> Work instruction
Repeat the data as given. Images do not go in the copy.
#### Dataset extract ####
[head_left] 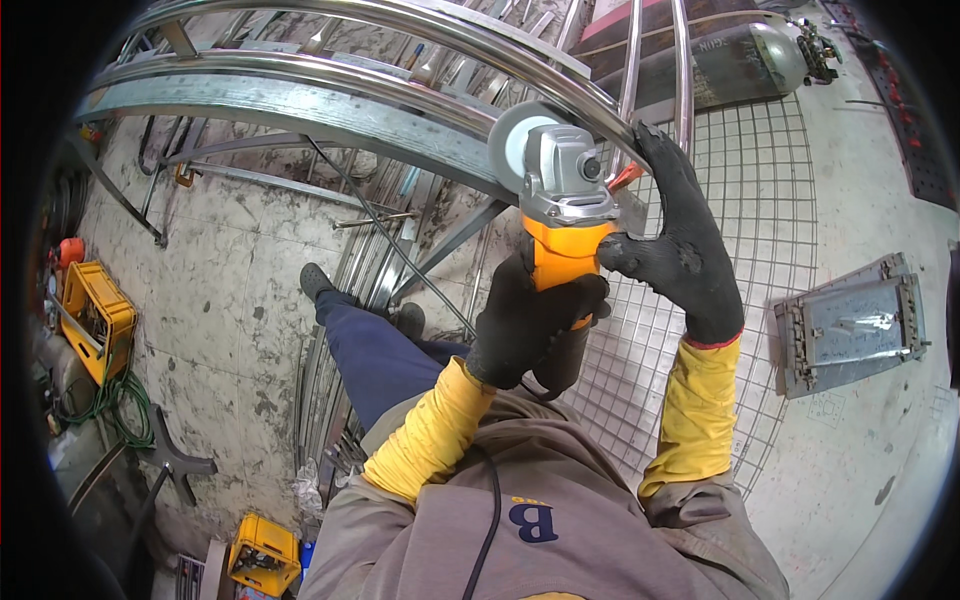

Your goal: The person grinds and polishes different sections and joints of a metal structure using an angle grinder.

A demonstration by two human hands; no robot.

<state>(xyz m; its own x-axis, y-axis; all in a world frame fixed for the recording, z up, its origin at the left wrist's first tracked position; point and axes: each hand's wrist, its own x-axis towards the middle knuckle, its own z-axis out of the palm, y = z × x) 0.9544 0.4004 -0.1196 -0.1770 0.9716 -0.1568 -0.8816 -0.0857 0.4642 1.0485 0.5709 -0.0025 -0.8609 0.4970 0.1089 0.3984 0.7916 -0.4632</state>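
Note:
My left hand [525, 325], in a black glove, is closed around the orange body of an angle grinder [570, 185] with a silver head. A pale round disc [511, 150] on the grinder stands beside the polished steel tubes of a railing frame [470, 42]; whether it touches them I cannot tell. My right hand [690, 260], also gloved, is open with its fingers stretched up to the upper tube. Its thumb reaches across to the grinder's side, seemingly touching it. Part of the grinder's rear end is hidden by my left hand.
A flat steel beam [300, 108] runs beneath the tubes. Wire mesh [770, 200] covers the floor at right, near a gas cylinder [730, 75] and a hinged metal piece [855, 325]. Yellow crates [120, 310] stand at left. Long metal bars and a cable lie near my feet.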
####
> Answer area
[head_left] 

Your goal: The person grinds and polishes different sections and joints of a metal structure using an angle grinder.

A demonstration by two human hands; no robot.

<state>(xyz m; its own x-axis, y-axis; all in a world frame fixed for the recording, z up, its origin at the left wrist's first tracked position; point and axes: each hand's wrist, its own x-axis towards the middle knuckle, its own z-axis out of the palm, y = z × x) 0.9544 0.4004 -0.1196 -0.1770 0.9716 -0.1568 -0.8816 -0.0857 0.4642 1.0485 0.5709 -0.0025 -0.8609 0.4970 0.1089 0.3984 0.7916 -0.4632</state>
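Note:
My left hand [525, 325], in a black glove, is closed around the orange body of an angle grinder [570, 185] with a silver head. A pale round disc [511, 150] on the grinder stands beside the polished steel tubes of a railing frame [470, 42]; whether it touches them I cannot tell. My right hand [690, 260], also gloved, is open with its fingers stretched up to the upper tube. Its thumb reaches across to the grinder's side, seemingly touching it. Part of the grinder's rear end is hidden by my left hand.
A flat steel beam [300, 108] runs beneath the tubes. Wire mesh [770, 200] covers the floor at right, near a gas cylinder [730, 75] and a hinged metal piece [855, 325]. Yellow crates [120, 310] stand at left. Long metal bars and a cable lie near my feet.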

No further answer will be given.